# [Task requirements]
Look over the lines below. Report each one that includes the string "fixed".

━━━━━━━━

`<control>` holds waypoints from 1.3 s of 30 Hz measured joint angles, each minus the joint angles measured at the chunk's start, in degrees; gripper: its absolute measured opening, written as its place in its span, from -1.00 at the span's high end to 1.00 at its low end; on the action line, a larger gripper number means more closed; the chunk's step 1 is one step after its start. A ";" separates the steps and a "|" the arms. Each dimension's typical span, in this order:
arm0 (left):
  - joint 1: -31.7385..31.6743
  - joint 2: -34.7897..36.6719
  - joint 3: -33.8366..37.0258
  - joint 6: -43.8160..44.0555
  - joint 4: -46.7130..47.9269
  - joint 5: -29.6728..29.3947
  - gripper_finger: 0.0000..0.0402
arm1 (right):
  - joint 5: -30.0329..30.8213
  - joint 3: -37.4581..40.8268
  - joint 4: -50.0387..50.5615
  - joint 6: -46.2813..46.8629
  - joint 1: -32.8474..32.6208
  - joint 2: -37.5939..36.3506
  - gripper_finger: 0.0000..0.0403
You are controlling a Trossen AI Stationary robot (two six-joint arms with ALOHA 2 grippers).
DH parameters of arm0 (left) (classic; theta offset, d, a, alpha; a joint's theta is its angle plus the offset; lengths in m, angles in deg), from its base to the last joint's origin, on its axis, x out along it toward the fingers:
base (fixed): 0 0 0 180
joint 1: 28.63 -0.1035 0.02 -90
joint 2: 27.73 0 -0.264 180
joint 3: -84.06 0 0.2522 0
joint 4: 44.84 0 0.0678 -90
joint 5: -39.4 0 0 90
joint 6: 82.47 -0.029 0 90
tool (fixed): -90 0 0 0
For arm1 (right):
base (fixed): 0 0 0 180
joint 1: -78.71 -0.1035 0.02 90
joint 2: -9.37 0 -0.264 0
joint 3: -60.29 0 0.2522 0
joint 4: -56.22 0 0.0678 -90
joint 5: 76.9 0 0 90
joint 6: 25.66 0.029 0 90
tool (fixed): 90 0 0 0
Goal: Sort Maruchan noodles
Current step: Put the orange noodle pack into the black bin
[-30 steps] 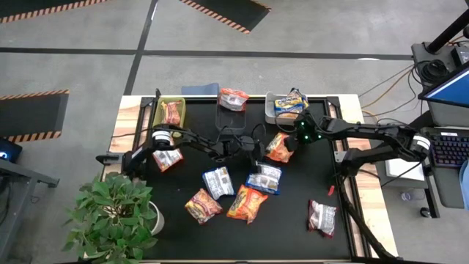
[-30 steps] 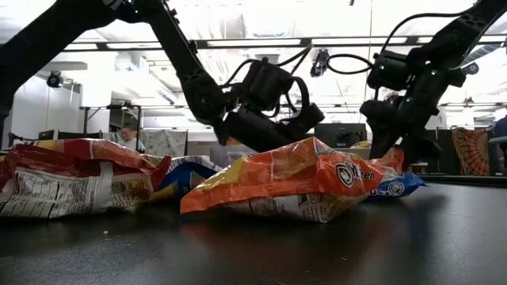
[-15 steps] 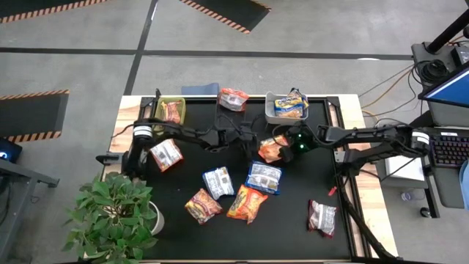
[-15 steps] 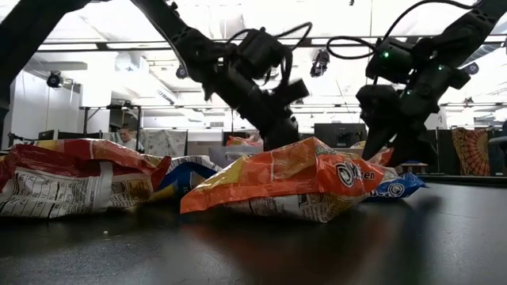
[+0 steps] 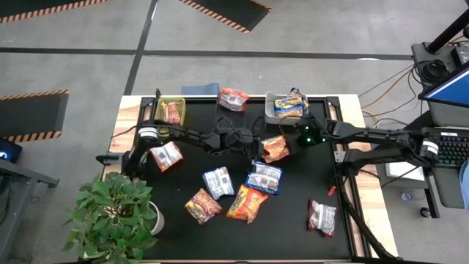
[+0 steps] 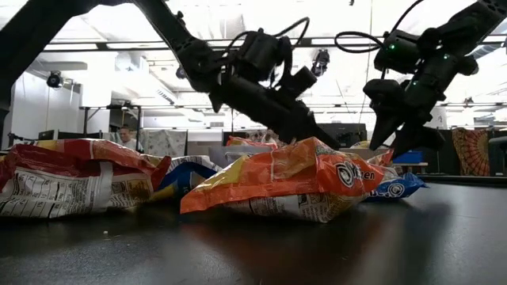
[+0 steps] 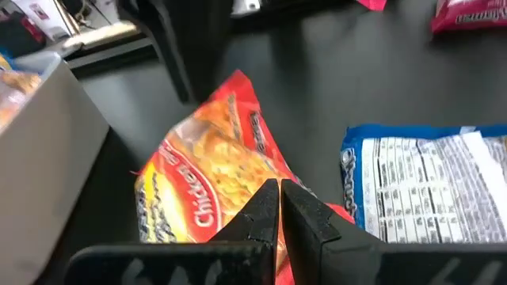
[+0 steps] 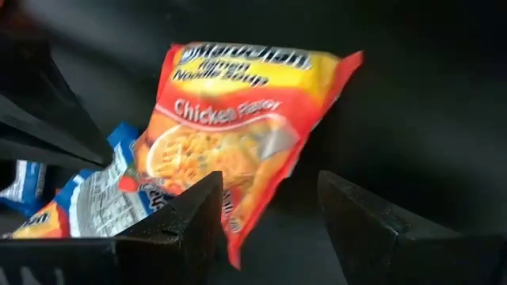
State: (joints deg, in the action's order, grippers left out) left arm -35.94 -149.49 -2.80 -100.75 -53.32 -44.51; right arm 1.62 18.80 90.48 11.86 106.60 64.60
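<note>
An orange-red chicken-flavour packet (image 5: 275,148) lies flat on the black table between both grippers. My left gripper (image 7: 279,194) reaches across from the table's left and is shut on the packet (image 7: 214,166). My right gripper (image 8: 265,210) is open and stands just right of the packet (image 8: 238,127), apart from it. Other packets lie on the table: a blue one (image 5: 264,177), a silver one (image 5: 218,182), two orange ones (image 5: 248,204) (image 5: 204,206), and white-and-red ones (image 5: 167,155) (image 5: 322,217). My left gripper has its shut fingers (image 7: 265,207) on the orange packet's end nearest the left arm (image 7: 238,207), coming slanting down from the table's left. The fingertips hide the contact, so the layers cannot be told. The packet lies on the table.
Three bins stand along the far edge: a green one (image 5: 179,103) holding an orange packet, a dark mesh one (image 5: 223,119) under a red-and-white packet, and a white one (image 5: 271,99) holding blue-and-yellow packets. A potted plant (image 5: 113,213) stands at the near left corner.
The right gripper moved with the orange packet a little toward the table's left, then drew back toward the right and rose, leaving the packet on the table. The left gripper rose, swung toward the far edge and reached right onto the packet.
</note>
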 joint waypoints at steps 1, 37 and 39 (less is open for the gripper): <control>0.02 -0.65 0.00 0.46 -0.56 0.00 1.00 | 0.13 0.00 0.25 -0.55 0.56 -0.59 0.03; 0.15 -1.56 0.00 -2.18 12.81 -0.11 1.00 | -2.72 0.26 -9.33 6.66 -4.57 3.88 0.03; 0.15 -1.57 0.01 -2.18 12.61 -0.11 1.00 | -0.12 0.26 -9.40 7.87 -6.06 4.55 0.03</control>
State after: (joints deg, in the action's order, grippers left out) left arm -35.79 -151.07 -2.79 -102.94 -40.71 -44.62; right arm 1.50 19.06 81.08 19.73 100.54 69.15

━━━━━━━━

# [Solution to this problem]
base (fixed): 0 0 0 180
tool (fixed): -90 0 0 0
base (fixed): 0 0 0 180
tool (fixed): 90 0 0 0

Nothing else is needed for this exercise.